U.S. District Judge Christy Criswell Wiegand ruled that Cranberry cannot present evidence that Tiffani Shaffer, a township police officer who sued alleging she was discriminated against due to her pregnancy, received unemployment compensation, or a two-page typed document written by the township’s human resources director following a meeting with Shaffer.

The township may, however, be able to refer to the “cost to taxpayers” of keeping Shaffer employed on light duty but paying her full-time wages, Wiegand ruled.

Wiegand’s rulings come as the township and Shaffer prepare to go to trial over Shaffer’s 2019 lawsuit, in which she claimed the township discriminated against her in 2018 based on her sex and pregnancy, and later retaliated against her after she filed complaints with federal and state entities tasked with resolving workplace discrimination complaints.

Shaffer alleges she received just 16.7 hours of work per week while on light duty — including four weeks of no hours and seven more weeks during which she was scheduled for fewer than eight hours — and did not receive a set schedule, a significantly lower number of hours than male and non-pregnant female police officers on light duty had received in the past.

The male and non-pregnant female officers, Shaffer alleges, worked an average of between 22 and 43.1 hours per week, worked a set schedule and were not scheduled for any weeks with no hours of work.

Cranberry, in response to Shaffer’s allegations, says the officer’s seniority — Shaffer had just come off a one-year probationary status when she became pregnant — make her comparisons to other, more senior officers who went on light duty like comparing apples and oranges.

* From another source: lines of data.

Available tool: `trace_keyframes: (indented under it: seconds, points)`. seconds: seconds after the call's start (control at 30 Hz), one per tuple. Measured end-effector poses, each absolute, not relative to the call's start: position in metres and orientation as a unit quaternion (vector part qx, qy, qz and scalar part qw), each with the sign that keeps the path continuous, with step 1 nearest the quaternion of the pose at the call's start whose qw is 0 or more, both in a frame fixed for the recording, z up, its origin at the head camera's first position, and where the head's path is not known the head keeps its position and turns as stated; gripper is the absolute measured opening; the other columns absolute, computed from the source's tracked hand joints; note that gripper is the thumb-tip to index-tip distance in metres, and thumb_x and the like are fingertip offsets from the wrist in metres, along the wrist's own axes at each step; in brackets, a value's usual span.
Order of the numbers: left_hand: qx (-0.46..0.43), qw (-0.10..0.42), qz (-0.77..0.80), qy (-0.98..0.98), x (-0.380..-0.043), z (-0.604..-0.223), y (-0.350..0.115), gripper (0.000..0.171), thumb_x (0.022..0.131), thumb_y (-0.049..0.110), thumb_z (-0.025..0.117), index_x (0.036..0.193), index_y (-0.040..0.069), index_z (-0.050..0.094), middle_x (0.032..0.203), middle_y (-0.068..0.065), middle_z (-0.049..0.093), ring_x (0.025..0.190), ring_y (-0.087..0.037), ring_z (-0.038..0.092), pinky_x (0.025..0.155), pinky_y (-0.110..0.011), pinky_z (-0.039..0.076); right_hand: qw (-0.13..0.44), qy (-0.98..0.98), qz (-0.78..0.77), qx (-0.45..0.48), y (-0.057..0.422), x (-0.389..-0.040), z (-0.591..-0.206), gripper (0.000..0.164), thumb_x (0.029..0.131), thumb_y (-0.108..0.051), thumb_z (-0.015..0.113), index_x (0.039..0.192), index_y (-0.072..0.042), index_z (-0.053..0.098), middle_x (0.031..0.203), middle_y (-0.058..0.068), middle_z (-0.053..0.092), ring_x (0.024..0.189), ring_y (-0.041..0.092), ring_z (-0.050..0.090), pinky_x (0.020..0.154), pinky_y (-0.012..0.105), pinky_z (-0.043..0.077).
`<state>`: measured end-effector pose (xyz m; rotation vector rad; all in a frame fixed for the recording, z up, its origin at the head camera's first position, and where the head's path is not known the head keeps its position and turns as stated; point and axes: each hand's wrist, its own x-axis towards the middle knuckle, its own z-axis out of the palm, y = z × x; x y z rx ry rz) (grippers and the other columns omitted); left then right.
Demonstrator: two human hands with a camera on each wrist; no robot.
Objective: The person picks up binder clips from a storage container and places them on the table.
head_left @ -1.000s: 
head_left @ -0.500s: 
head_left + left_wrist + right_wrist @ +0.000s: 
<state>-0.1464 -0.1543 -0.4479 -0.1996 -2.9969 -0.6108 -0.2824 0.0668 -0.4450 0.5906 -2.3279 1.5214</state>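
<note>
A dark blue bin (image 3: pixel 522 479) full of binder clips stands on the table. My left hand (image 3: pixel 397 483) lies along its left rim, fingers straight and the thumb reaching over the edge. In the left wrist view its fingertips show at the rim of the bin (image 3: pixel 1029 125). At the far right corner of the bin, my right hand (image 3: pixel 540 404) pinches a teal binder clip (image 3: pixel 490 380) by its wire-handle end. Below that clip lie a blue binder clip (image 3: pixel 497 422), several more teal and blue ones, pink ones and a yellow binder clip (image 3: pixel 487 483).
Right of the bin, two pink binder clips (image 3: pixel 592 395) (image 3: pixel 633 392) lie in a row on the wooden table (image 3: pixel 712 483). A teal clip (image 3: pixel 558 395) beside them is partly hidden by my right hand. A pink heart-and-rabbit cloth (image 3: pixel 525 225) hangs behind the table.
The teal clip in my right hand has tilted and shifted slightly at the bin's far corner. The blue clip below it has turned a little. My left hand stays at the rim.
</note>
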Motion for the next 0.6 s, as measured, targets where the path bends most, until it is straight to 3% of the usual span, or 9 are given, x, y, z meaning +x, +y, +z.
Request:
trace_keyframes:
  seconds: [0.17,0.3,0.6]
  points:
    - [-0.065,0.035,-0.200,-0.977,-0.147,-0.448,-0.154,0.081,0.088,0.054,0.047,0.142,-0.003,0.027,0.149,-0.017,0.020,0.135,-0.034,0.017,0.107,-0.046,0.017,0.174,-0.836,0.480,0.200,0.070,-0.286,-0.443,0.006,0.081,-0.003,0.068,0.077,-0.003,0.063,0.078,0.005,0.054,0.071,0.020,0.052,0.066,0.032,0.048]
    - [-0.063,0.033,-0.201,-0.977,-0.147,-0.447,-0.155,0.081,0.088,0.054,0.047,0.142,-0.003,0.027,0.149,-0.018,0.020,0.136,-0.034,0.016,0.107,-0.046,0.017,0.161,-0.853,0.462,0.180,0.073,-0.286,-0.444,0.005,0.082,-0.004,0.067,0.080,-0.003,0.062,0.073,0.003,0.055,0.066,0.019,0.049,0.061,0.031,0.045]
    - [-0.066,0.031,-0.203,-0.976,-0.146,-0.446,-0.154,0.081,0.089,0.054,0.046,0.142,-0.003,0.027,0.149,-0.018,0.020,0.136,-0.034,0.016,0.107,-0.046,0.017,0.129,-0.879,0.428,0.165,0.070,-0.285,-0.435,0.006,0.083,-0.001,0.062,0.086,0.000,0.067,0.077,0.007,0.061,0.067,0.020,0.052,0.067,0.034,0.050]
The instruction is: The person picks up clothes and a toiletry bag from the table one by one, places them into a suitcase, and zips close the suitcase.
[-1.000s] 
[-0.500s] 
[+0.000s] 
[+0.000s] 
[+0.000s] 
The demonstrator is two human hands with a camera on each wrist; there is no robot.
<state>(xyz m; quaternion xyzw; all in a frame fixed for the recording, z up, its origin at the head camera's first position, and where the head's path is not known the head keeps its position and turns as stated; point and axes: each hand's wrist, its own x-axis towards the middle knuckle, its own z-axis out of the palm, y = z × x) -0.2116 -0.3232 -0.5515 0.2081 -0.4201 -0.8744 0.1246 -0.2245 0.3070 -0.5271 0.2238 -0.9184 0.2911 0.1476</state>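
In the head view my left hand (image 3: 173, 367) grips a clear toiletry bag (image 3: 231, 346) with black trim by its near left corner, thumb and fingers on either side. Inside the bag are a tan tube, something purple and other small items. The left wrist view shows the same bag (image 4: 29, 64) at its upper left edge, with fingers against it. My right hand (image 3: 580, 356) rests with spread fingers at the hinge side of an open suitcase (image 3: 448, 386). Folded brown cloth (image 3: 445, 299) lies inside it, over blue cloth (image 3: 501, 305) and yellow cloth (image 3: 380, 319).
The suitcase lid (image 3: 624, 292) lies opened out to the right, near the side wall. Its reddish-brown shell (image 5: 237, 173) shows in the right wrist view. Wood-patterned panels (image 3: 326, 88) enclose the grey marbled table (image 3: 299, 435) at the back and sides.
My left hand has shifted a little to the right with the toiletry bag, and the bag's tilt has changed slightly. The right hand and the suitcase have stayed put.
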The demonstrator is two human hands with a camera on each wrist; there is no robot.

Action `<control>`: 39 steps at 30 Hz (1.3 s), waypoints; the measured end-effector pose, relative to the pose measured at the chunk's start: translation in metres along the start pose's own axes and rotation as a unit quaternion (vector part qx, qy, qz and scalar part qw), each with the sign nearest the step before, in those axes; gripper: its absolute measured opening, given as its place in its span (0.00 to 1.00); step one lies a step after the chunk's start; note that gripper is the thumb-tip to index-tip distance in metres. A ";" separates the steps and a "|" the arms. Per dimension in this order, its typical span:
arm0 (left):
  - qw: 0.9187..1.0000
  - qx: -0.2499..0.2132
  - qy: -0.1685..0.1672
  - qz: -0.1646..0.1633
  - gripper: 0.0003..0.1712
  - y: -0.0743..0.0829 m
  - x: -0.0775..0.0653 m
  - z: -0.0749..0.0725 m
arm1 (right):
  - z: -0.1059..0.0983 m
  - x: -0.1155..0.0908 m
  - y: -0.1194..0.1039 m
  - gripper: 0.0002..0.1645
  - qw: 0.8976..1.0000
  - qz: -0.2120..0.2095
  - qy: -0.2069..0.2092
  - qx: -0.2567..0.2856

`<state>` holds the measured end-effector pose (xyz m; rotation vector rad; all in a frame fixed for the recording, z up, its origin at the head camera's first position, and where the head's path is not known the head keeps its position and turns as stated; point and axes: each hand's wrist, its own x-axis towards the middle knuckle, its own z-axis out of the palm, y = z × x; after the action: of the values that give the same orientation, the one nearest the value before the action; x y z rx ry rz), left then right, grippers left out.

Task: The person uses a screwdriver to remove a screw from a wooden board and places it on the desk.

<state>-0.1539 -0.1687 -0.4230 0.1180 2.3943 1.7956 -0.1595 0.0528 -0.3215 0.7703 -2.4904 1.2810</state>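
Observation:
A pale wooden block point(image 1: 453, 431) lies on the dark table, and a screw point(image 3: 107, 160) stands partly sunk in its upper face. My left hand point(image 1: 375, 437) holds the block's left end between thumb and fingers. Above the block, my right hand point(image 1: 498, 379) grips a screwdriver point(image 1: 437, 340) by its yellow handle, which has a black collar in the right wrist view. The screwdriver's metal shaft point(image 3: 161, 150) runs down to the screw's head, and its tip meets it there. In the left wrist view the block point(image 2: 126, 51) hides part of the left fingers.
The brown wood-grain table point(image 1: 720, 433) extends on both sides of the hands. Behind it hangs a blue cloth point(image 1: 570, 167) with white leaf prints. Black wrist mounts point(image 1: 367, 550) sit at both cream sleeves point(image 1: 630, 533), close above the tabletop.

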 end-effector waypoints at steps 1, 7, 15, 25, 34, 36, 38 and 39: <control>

Wiegand ruled in favor of Shaffer on the unemployment compensation issue because she found such compensation irrelevant. The jury will not be asked to award Shaffer any backpay should she win at trial, Wiegand wrote, and as such the matter of whether she was paid during the time she claims she was discriminated against is not relevant for the jury to hear.

The judge also ruled in Shaffer’s favor on her motion to exclude a two-page typed note from the township’s human resources manager, which the manager wrote following a meeting between the manager, police chief Kevin Meyer and Shaffer, after Shaffer filed a discrimination complaint with the federal Equal Employment Opportunity Commission. Despite the township’s arguments to the contrary, Wiegand determined the note is inadmissible hearsay and as such Cranberry cannot present it to the jury.

But Wiegand ruled against Shaffer on another motion, in which Shaffer sought to exclude references to the “cost to the taxpayers” of paying Shaffer for full-time work when there was not enough work to justify a full-time schedule. Cranberry — on a limited basis — can introduce evidence showing that, Wiegand ruled, because it is not necessarily “unfair prejudice or misleading the jury.”

Cranberry “may seek to introduce testimony regarding the cost of accommodating light duty requests, but only to the extent Chief Meyer testifies and lays the foundation that he (1) actually considered cost as a factor in evaluating light duty requests and (2) actually considered cost in evaluating Ms. Shaffer’s request,” Wiegand wrote.

Jury selection for the case is scheduled for June 27, with the trial to follow.